Upcoming midterm elections in the US could trigger a fresh assault on the country’s lead-acid battery sector, battery chiefs have been warned.
Environmental and health law specialist, David Weinberg (pictured), told the Battery Council International (BCI) Convention and Power Mart Expo in Arizona that Donald Trump’s low approval ratings could see the president’s Republican Party lose ground to the Democrats— which risked hurting lead.
Weinberg, BCI’s veteran legal counsel a DC-based law firm Wiley Rein, said the “environmental justice” community had been much more mooted on issues that could be used to attack lead under Trump’s presidency than would have been the case if Democrat Hillary Clinton had been in the White House.
“The Trump administration is much more prepared than previous ones to recognise that lead batteries have nothing to do with environmental problems such as lead pipes and lead in drinking water,” Weinberg said.
But Weinberg warned there was increasing activity targeting the lead-battery in federal states, such as California and, on a national level, “whatever happens in the November midterms could really scramble everything”.
“Congress is very closely divided and it’s not going to take very much for the Republicans to lose control of one or both houses (of Congress),” Weinberg said.
However, even the Trump administration could preside over difficulties for lead.
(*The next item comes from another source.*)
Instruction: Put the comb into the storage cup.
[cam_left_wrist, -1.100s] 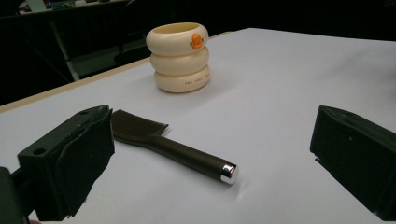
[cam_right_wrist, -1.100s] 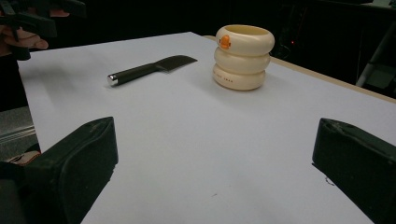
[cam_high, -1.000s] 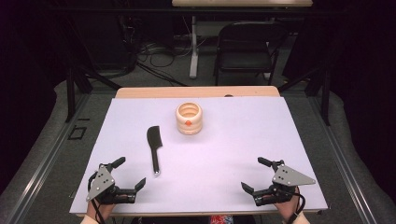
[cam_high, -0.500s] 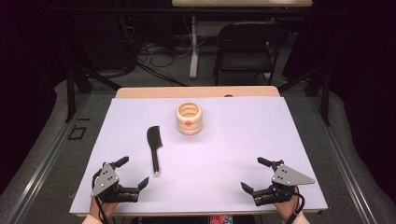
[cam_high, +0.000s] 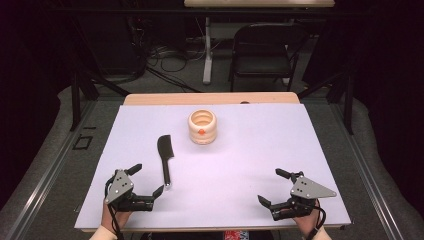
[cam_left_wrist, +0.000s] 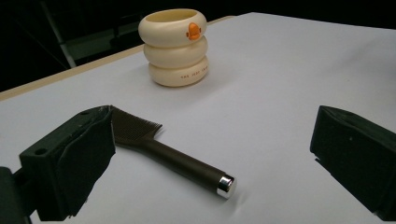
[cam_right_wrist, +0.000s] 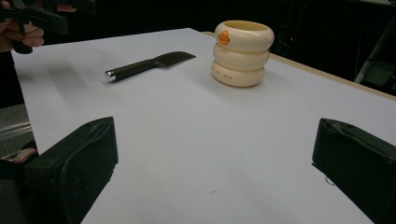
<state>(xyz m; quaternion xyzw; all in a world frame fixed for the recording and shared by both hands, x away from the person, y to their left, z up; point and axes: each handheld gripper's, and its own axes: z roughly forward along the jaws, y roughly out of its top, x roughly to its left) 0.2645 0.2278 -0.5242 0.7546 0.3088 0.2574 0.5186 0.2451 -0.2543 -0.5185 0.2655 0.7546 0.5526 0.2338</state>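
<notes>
A dark comb (cam_high: 165, 159) with a round handle and silver end cap lies on the pale sheet, handle toward me. A cream ribbed cup (cam_high: 202, 127) with an orange mark stands upright behind it. My left gripper (cam_high: 147, 179) is open just short of the handle's end, not touching it. In the left gripper view the comb (cam_left_wrist: 177, 158) lies between the spread jaws, with the cup (cam_left_wrist: 176, 46) beyond. My right gripper (cam_high: 270, 186) is open and holds nothing near the front right. The right gripper view shows the comb (cam_right_wrist: 144, 65) and the cup (cam_right_wrist: 243, 52) far off.
The pale sheet (cam_high: 260, 145) covers a wooden table whose far edge (cam_high: 210, 98) shows. A black chair (cam_high: 262, 50), a white table leg and floor cables lie beyond it. The other hand with its gripper (cam_right_wrist: 32, 14) appears at the right gripper view's top left.
My left gripper has crept forward and to the right, closer to the comb's handle end. The right gripper, comb and cup have stayed put.
</notes>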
Weinberg said Environmental Protection Agency chief Scott Pruitt had told legislators lead was a “high priority issue”— and had convened a meeting of an inter-agency environmental health and safety task force that had been in place since the administration of Bill Clinton.
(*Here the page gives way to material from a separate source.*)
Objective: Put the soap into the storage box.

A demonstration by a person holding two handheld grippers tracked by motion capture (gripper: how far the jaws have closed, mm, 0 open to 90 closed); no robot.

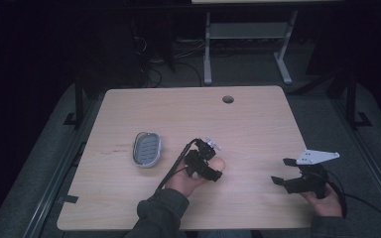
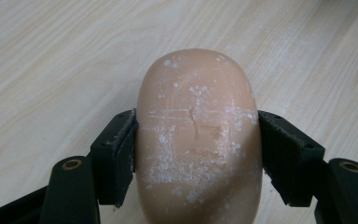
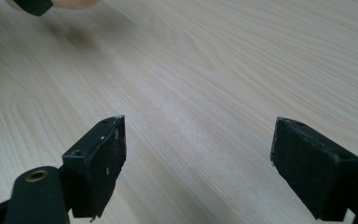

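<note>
The left tongs clamp both sides of a peach-coloured, white-flecked bar, probably soap, over the wooden counter. The right tongs gape wide and empty. A grey dish sits to the left.

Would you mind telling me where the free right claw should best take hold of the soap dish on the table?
Probably across the soap dish's narrow width, from above: it lies flat, an oval with a raised rim, and the right claw is open.
</note>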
“This task force links every agency with some involvement in lead issues and those agencies have now all been instructed to come up with proposals to be made public in June or July this year,” Weinberg said. This would see increased attention on lead in the press, but Weinberg said there were still “some rational people in the administration” who can differentiate batteries from issues such as lead in drinking water.
Weinberg told BCI the lead battery industry’s impressive recycling credentials “continue to be very important”, adding” “Also really important is to demonstrate innovation to overcome the broad public prejudice against lead-acid batteries as an old technology and make people understand some of the cutting edge things that industry is working on.”